→ Problem to solve: Below this line is the material. Write out only its lines from the one containing "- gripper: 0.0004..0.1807" through the one containing "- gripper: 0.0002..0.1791", both kept, exactly.

(Recorded information Opens)

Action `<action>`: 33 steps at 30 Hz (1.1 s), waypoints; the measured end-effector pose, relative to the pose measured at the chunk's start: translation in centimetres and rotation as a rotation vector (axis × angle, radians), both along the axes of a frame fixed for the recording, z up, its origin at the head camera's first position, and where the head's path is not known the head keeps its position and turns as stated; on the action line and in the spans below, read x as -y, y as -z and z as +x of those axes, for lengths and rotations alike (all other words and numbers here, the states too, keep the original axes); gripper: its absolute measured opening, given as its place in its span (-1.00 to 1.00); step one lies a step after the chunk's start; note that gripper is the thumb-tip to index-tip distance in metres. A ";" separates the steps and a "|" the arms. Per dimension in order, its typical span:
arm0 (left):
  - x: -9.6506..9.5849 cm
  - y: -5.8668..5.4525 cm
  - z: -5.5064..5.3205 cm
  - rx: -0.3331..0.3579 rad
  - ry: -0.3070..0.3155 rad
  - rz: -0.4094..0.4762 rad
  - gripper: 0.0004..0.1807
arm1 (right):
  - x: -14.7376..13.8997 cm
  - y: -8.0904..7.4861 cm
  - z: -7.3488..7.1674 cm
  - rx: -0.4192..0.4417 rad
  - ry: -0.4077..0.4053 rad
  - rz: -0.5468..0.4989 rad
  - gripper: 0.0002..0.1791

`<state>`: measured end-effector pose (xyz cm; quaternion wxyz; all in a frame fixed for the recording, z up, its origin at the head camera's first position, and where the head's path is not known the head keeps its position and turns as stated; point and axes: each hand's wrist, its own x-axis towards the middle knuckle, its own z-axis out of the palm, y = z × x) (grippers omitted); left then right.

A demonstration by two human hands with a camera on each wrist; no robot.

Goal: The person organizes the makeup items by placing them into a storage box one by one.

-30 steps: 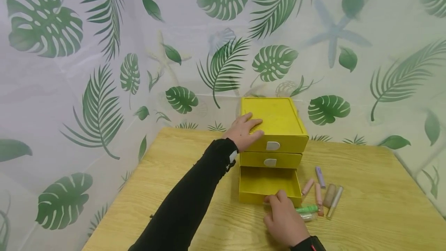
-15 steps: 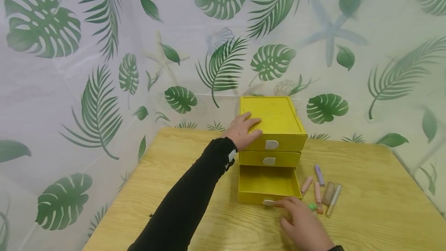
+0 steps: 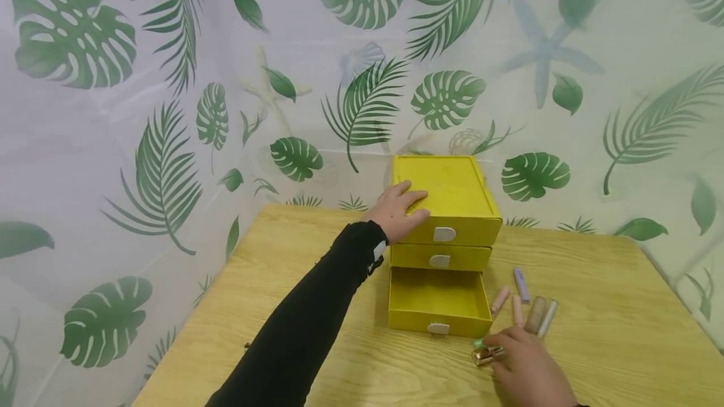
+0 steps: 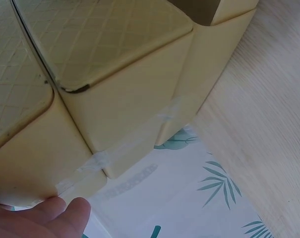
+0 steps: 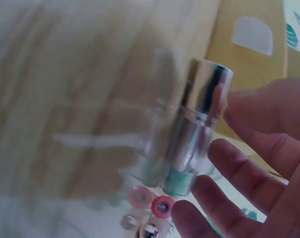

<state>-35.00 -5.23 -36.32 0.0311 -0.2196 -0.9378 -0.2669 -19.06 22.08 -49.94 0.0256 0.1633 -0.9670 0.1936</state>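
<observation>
Small tube (image 3: 489,354) lies on table (image 3: 317,281), just left of right hand (image 3: 532,366), at its fingertips; right hand much nearer than left. Tube's long way runs mostly left to right, gold cap (image 5: 207,89) pointing left, away from palm. Pulled-out bottom drawer (image 3: 418,320) near, past tube and to left. Right fingers loose, bit apart, not wrapped round tube; cannot tell if tips touch. Left hand (image 3: 396,212) rests on yellow box (image 3: 452,187), fingers spread. Tube round, shiny, see-through below cap.
</observation>
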 end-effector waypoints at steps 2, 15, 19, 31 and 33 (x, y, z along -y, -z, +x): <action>0.0 0.1 -0.1 0.000 0.002 0.008 -0.45 | 0.2 0.2 -0.2 0.038 0.019 0.013 -0.72; 0.1 0.6 0.3 0.014 -0.012 -0.007 -0.44 | -0.2 0.9 -0.4 0.141 0.019 0.055 -0.83; 0.1 0.4 0.3 0.012 -0.013 -0.012 -0.45 | -0.5 1.1 -0.3 0.141 -0.029 0.036 -0.81; -0.1 -0.1 0.1 0.000 -0.002 -0.009 -0.45 | 0.9 -1.9 -0.4 0.171 0.031 -0.039 -0.76; -0.1 -0.2 0.0 -0.001 -0.002 -0.011 -0.45 | 1.4 -2.7 -0.5 0.158 0.034 -0.060 -0.74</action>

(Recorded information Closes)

→ Exercise output:
  - gripper: 0.0004..0.1807
arm1 (right):
  - x: -14.7376..13.8997 cm
  - y: -8.0904..7.4861 cm
  - z: -7.3488..7.1674 cm
  - rx: -0.4192..0.4417 rad
  - ry: -0.4077..0.4053 rad
  - rz: -0.5468..0.4989 rad
  - gripper: 0.0002..0.1791

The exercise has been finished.